I've run into a very annoying, peculiar problem. I'm hoping someone can talk me through it. First I have a class decorator which delays a functions return value, in this case I'll just have it do nothing to simplify things.
class MyDecorator(object):
def __init__(self, func, *args):
self.func = func
def __call__(self, *args, **kwargs):
return self.func(*args, **kwargs)
@classmethod
def decorate(cls, func, delay=0):
return cls(func, delay)
Then I have a mixin which has a method with a required argument upon which I'm attaching this decorator.
class MyMixin(object):
@MyDecorator.decorate
def my_method(self, arg1, *args, **kwargs):
pass
Then I use my Mixin
class MyImplementation(MyMixin, object):
pass
m = MyImplementation()
m.my_method('my first argument')
and then I get the error
TypeError: my_method() missing 1 required positional argument: 'arg1'
For those that're wondering, the argument 'my first argument' actually replaces self, as in self is not passed or even accessible, so another argument arg1 is required.

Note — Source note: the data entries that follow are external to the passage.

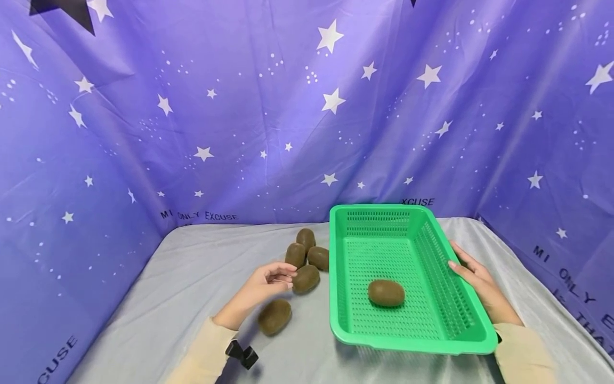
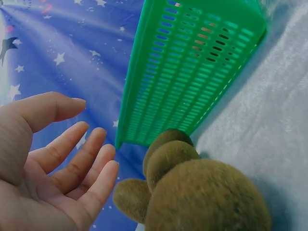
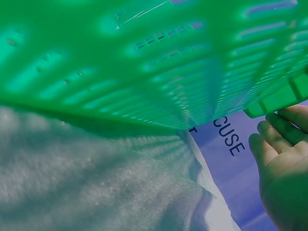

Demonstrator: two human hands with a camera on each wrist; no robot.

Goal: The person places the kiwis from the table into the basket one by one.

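Observation:
My left hand (image 1: 268,281) is beside a brown, fuzzy kiwi (image 1: 306,279) on the cloth, its fingers loosely bent. In the left wrist view the same hand (image 2: 62,168) has a gap between thumb and fingers and holds nothing. Another kiwi (image 1: 275,317) lies nearer me, and several more kiwis (image 1: 295,255) cluster behind the first. One kiwi (image 1: 386,293) rests inside a green plastic basket (image 1: 336,298). My right hand (image 1: 484,285) grips the basket's right rim, thumb on top; in the right wrist view its fingers (image 3: 275,137) are under the rim.
A pale grey cloth (image 1: 172,304) covers the table. Purple curtains (image 1: 268,106) with white stars enclose the back and both sides. The basket's back edge is close to the rear curtain. A black strap piece (image 1: 242,354) sits at my left wrist.

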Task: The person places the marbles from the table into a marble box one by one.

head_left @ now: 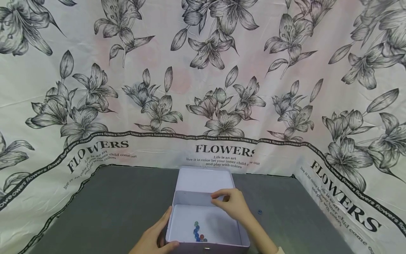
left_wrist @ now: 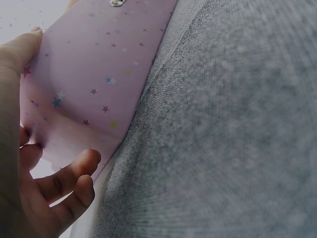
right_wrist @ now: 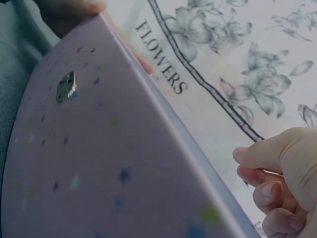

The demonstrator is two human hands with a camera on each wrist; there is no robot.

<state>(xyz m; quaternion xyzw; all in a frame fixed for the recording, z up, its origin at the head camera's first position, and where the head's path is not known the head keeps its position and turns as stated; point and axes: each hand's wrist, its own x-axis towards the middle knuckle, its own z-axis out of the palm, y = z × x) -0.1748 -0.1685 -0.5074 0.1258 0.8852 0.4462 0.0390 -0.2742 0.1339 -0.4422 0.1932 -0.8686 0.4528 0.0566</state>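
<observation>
A shallow lilac tin box [head_left: 207,247] with small printed stars stands on the dark surface, its white-lined lid [head_left: 204,179] raised at the back. Several blue, green and reddish marbles [head_left: 197,228] lie in an uneven line on its floor. My left hand [head_left: 155,234] grips the box's front left corner, thumb over the front rim and fingers along the side. Over the box's back right part hovers my right hand [head_left: 233,204], with bent fingers and thumb and index tips close together. Whether anything small is between those tips is hidden.
One dark blue marble [head_left: 259,211] lies outside the box, to the right of my right forearm. Grey cloth [head_left: 127,201] covers the table. A flower-printed curtain [head_left: 158,151] encloses the back and both sides. A metal clasp [right_wrist: 67,87] sits on the box's front.
</observation>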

Now I know why this happens, wrapping the method with a class decorator creates an object, not a function and objects can't be bound to a class. I have a few ideas how to get past it (the most straightforward being a metaclass implementation, but because of the nature of what I'm trying to do being a mixin that won't work very well). I'm just looking for some advice as to how to go about binding the method to the instance before it is given to the decorator (it seems strange this doesn't auto happen but I suppose staticmethod and classmethod requires this doesn't happen) in such a way that I don't have to define a constructor (cause hello, Mixin).